By 1880, the population of Ripley was around 600.  During the 1880s, several grand Victorian houses were built in town, including the Falkner “Italian Villa”, the Carter-Hines House (both now destroyed), the Spight House and the Finger House.  In 1893, the Ripley “First Monday” trade day was created, and still meets to this day, on the weekend prior to the first Monday of every month, though no longer in the center of the town.

During this period, the most famous resident of Ripley was Colonel W. C. Falkner, the great-grandfather of famous Mississippi author William Faulkner.  Falkner was a dashing fellow, who killed two men in town (though he was acquitted of both murders) and a novelist, like his future great-grandson.  Falkner would eventually be murdered himself.  Falkner’s life inspired his great-grandson, who modeled his character Colonel John Sartoris after his ancestor.

By 1900, new brick structures were beginning to appear around the Courthouse Square.  The period between 1900 and World War II was fairly prosperous for the town, with the population exploding from 600 in 1900 to 2,000 in 1940.  A new Colonial Revival Courthouse was built in 1928, replacing the second Courthouse built in 1870.  The period after World War II witnessed a general decline in the town, including the loss of passenger services on the railroad in the 1940s, the destruction of the Ripley Depot by 1960, and the loss of several larger businesses.  The town recovered, and now has over 5,000 residents.  Today, Ripley remains a small but prosperous town in the Mississippi Hill Country.

4 thoughts

  1. Hi Phillip,

    There may be a typo in the Ripley narrative as the GM&O RR ran thru Ripley until the 60’s.

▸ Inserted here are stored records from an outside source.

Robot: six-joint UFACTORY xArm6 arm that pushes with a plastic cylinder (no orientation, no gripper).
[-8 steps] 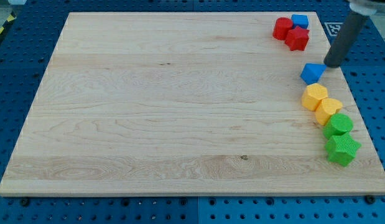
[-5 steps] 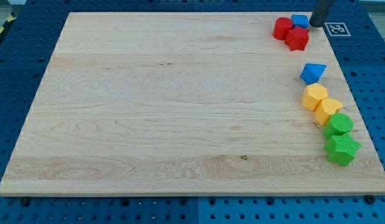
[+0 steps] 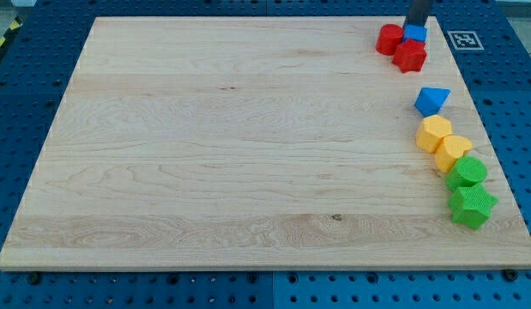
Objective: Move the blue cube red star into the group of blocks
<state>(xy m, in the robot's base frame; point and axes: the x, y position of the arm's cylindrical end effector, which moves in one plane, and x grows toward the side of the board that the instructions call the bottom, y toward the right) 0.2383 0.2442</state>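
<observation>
The blue cube sits at the view's top right, touching the red star just below it and a red cylinder on its left. My tip is at the cube's top edge, right behind it. Lower on the right side a group runs downward: a blue triangular block, two yellow blocks, a green cylinder-like block and a green star.
The wooden board lies on a blue pegboard table. A black-and-white marker tag lies off the board at the top right. The group sits close to the board's right edge.
My tip has moved from beside the blue triangular block up to the top and then left, coming to rest behind the blue cube. No block has visibly moved.
</observation>
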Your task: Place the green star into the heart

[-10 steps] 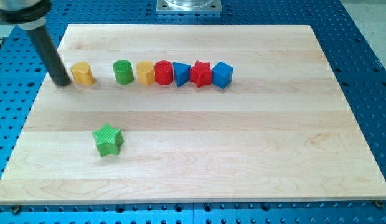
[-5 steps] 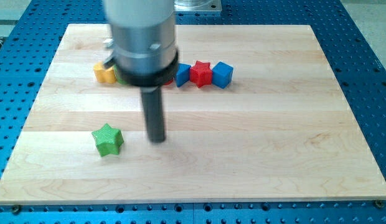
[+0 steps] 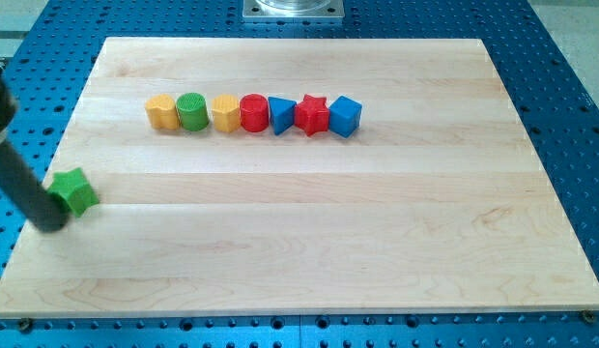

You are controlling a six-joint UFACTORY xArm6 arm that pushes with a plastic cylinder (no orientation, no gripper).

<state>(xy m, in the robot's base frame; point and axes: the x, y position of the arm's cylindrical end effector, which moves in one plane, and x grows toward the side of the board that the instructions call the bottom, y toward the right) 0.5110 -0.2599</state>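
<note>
You see my tip [image 3: 50, 223] touching the green star [image 3: 73, 189] at the board's [image 3: 396, 232] left edge; the rod grips nothing. The block row [image 3: 253, 113] sits well apart.

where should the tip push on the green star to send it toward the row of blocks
No gripper here, so it is a push. Contact the green star on its lower-left face and drive up and to the view's right. My tip sits right at that corner now, near the board's left edge; the row, starting with the yellow block, lies that way.
</note>
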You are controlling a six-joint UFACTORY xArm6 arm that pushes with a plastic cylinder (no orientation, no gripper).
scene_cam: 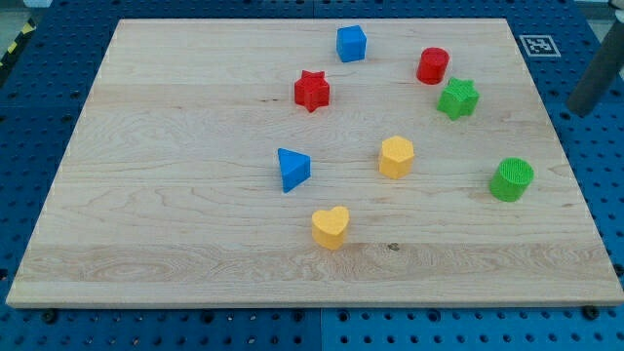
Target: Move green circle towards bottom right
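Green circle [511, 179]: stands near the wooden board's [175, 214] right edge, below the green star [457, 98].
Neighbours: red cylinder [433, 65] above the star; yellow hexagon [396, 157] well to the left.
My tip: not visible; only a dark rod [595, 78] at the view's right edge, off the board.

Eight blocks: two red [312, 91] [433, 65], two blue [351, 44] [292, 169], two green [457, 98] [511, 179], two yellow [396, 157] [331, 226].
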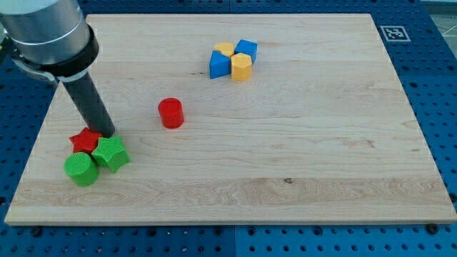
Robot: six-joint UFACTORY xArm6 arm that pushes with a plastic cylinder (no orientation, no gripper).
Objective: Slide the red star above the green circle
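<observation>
The red star (84, 140) lies at the view's left on the wooden board (285, 143), directly above the green circle (81, 169) and touching it. The green star (111, 153) sits to the right of both, touching them. My tip (106, 135) rests at the red star's upper right edge, just above the green star. The dark rod rises up and to the left from there.
A red cylinder (171, 113) stands to the right of my tip. Near the view's top is a cluster of two blue blocks (219, 63) (245, 48) and two yellow blocks (241, 67) (224, 48). A printed marker (393, 33) sits at the board's top right corner.
</observation>
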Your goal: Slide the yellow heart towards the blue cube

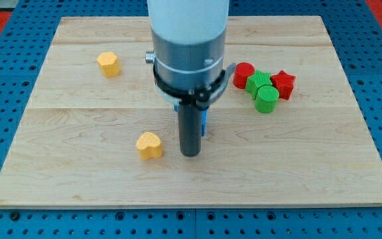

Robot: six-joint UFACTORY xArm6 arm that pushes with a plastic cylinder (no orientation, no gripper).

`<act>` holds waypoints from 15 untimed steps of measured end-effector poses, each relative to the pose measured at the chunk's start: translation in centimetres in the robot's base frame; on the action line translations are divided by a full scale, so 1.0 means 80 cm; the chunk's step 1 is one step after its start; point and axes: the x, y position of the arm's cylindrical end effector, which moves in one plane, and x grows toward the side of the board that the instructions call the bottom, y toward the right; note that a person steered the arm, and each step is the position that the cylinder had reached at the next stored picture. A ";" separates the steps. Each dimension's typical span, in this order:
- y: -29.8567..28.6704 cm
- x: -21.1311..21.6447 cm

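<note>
The yellow heart [149, 145] lies on the wooden board below centre. My tip [190, 155] rests on the board just to the view's right of the heart, a small gap apart. The blue cube [204, 122] is mostly hidden behind my rod; only a thin blue edge shows at the rod's right side, up and right of the heart.
A second yellow block [109, 64], roughly pentagonal, sits at the upper left. At the right is a cluster: a red cylinder [244, 74], a green block [258, 81], a green cylinder [266, 99] and a red star [284, 83]. The wooden board [78, 179] ends in blue pegboard.
</note>
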 end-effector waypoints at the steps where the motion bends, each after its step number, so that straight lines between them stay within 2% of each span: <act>1: -0.017 0.026; 3: -0.097 -0.008; 4: -0.107 -0.021; 6: -0.197 -0.016; 10: -0.151 -0.041; 14: -0.072 -0.066; 15: -0.076 -0.081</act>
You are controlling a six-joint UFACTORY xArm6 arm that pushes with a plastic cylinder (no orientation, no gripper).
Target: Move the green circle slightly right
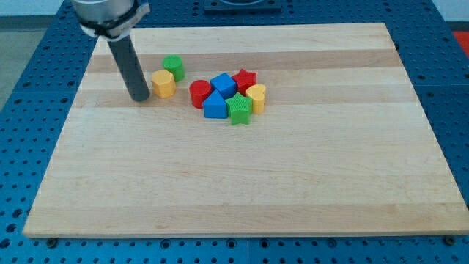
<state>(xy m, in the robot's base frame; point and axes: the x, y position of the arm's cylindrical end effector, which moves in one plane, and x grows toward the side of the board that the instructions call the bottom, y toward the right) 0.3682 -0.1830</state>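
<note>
My tip (139, 97) is just a bare rod, no claw, sitting right beside the yellow block (163, 83) on its left. The green circle (174, 67) is up and right of it. The arm's top gets cut off at the frame edge.

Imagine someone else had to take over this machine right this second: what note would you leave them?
My tip is down on the wooden board, just to the view's left of the yellow block, close to it.
The green circle sits right behind that yellow block, toward the view's top; they look to be touching.
The other blocks, red, blue, green and yellow, are clustered further to the view's right.
Done: nothing I can confirm.
Left: bring my tip to the green circle's left side and nudge it slightly right; the yellow block is close by, so go gently.
</note>
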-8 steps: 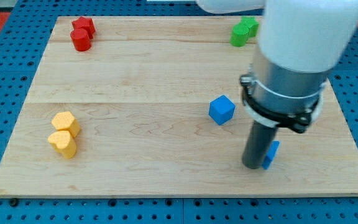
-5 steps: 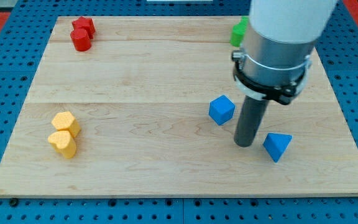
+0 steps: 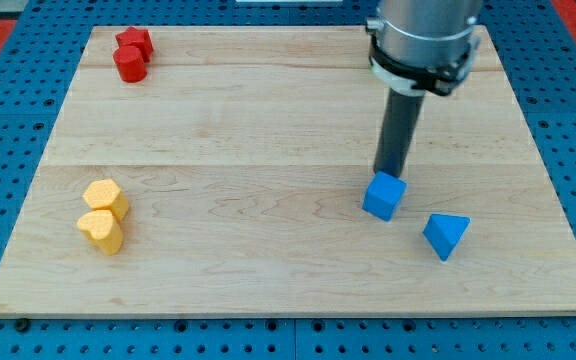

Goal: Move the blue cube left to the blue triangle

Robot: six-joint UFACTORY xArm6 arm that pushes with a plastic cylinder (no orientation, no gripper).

I remember seeing the maroon and red engines pulling thru New Albany in the late 50’s and early 60’s. They were dirty and smokin’ Alco FA units dragging long freights. I believe passenger service was discontinued in the late 40’s when #’s 15 & 16 (The “Little Rebel”) on that line (the old GM&N) were discontinued. The “Big Rebel” on the old M&O still ran thru Tupelo after the 40’s.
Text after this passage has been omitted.